While Drummond did actually improve quite a bit in creating for himself. He is better about putting the ball on the floor, not shying away from contact, and is more comfortable at the line when he is fouled, but he is still not (and likely never will be) a guy who can carry an offense. He can be a lethal weapon within a good offense, but he can’t do it on his own and when Griffin was out this season it showed. That is less a Drummond issue and more of a roster issue, but it does have to be said. If the rest of the roster can keep their stuff in order, Drummond can be a highly effective offensive player.

Defense:

The first few weeks were not pretty. After having SVG fully unleash him to attack ball-handlers on the perimeter last season, Drummond was once again asked to sag way back on defense to protect the paint and he struggled with placement. Sometimes he would sag so far back that players would have so much space that they got warm-up jumpers in the mid-range, sometimes he took an extra step out and his teammates behind him got burned on cuts, it was simply not pretty. As the season went on he got more comfortable and also got more comfortable in attacking in moments. The early season issues did hurt, but within a couple of months he was fully in place and playing at a high level. After the trading deadline when the Pistons traded Stanley Johnson and Reggie Bullock, he was the only thing barely holding together the defense.
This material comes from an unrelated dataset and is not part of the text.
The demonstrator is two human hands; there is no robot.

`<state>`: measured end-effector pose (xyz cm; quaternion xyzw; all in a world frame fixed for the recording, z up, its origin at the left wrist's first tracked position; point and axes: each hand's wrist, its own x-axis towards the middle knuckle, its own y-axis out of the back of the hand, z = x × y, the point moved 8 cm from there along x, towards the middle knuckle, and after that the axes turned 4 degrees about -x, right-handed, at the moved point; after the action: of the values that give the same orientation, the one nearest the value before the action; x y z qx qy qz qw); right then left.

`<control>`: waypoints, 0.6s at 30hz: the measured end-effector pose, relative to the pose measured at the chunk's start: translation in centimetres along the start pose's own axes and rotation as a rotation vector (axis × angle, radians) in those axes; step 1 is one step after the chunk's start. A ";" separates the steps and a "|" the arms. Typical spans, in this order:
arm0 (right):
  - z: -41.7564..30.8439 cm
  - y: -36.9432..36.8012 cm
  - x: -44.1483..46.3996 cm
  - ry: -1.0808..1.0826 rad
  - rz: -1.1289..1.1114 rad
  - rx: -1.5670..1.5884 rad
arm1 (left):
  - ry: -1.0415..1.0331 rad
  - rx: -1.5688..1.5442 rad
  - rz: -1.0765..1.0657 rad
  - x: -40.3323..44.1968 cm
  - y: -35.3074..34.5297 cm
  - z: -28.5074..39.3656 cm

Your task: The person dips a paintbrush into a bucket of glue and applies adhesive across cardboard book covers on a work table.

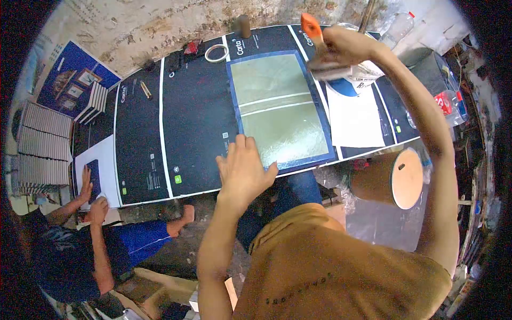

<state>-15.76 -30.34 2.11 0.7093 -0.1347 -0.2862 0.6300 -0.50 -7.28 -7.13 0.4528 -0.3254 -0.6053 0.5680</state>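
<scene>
My right hand (346, 45) is closed around a paintbrush with an orange handle (310, 24). The brush's lower end is blurred and lies over a blue-and-white printed tub (368, 74). My left hand (240, 173) rests with fingers spread at the table's front edge, beside the lower left corner of a book cover. Two greyish boards with a narrow strip between them make up this cover (274, 80), framed by a blue border. Its lower board shines wetly. White paper (356, 120) lies to its right, partly under the tub.
Black "Carta" sheets (194, 117) cover the table. A tape roll (216, 53) and brown bottle (242, 26) stand at the back. Stacked books (45, 144) and a co-worker's hands (88, 186) on a blue cover are at left. A round drum (405, 178) stands below right; plastic bottles (450, 106) lie at right.
</scene>
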 end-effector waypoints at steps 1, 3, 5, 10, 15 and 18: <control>0.9 0.7 0.2 0.022 0.122 0.095 | -0.004 0.010 0.010 0.0 -0.1 0.1; 1.8 1.4 0.5 0.108 0.414 0.231 | 0.023 0.021 -0.006 -0.1 -0.5 0.4; 1.9 -0.5 2.9 0.115 0.337 0.360 | 0.038 0.024 -0.006 0.0 -0.5 0.8; 9.8 -0.3 9.4 -0.248 0.315 0.038 | 0.032 0.002 0.055 -0.1 -0.5 0.6; 4.5 -0.1 10.0 0.191 0.440 0.344 | 0.039 -0.038 0.064 0.1 -0.5 0.5; 5.7 -1.9 12.8 0.156 0.357 0.319 | 0.074 -0.055 0.026 0.3 -0.6 0.5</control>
<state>-9.12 -41.75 -2.98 0.7847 -0.2522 -0.0900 0.5591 -1.19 -7.58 -7.58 0.4548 -0.2931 -0.5894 0.5999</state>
Drummond finished the season as the only player in the league in the top 10 in blocks and steals, 6th and 5th respectively. His rebounding is hugely valuable as always, and when paired with Blake Griffin the Pistons rebounded at an elite rate. The ability for Drummond to give the Pistons extra chances with his combination of rebounding and causing turnovers makes him a cheat code that makes up for an offense that sports a very poor efficiency. The way he is able to contest and rebound as quickly as he does is something very few players can do.

Hopefully there isn’t a total defensive overhaul this off-season, marking a rarity for Drummond in having consistency in scheme on that end, and he can pick right up where he left off. If he does he should be an outside shot for defensive player of the year.

Best Takeaway from this season:

Would be the way him and Griffin were effective together but already used that for Griffin. So instead it is his defense. He has slowly chipped away and gotten a little bit better on that end every single season, and it seems those small steps have finally combined enough to were he took the step into being a truly high-level defender. Blake can carry the offense, if Andre can carry the defense for an entire season like he did the last couple months of last season then the Pistons will have something very real to build with next season.

Worst takeaway:

The early season stuff was still concerning. And when they shifted the offense towards using him as a roll-man to boot off his incredible finish, Blake Griffin’s numbers took a nose-dive. Finding a happy place where you are getting the most out of both Griffin and Drummond would be hard for any coach and Dwane Casey isn’t exactly a offensive visionary. The way Drummond finished the season was brilliant and something that should give hope for the next one, but the early season should serve as a reminder of it being a delicate balance.

The Verdict:

Brilliant season. Drummond had a career year by pretty much every measurement, blending volume and efficiency scoring the ball, had his best defensive season and generally looked as comfortable as he ever has by the end of the season. The rest of the roster is kind of a mess, but when Griffin and Drummond were on the floor together they were so comically good that they kept the Pistons afloat. Hopefully they can get some help this coming season.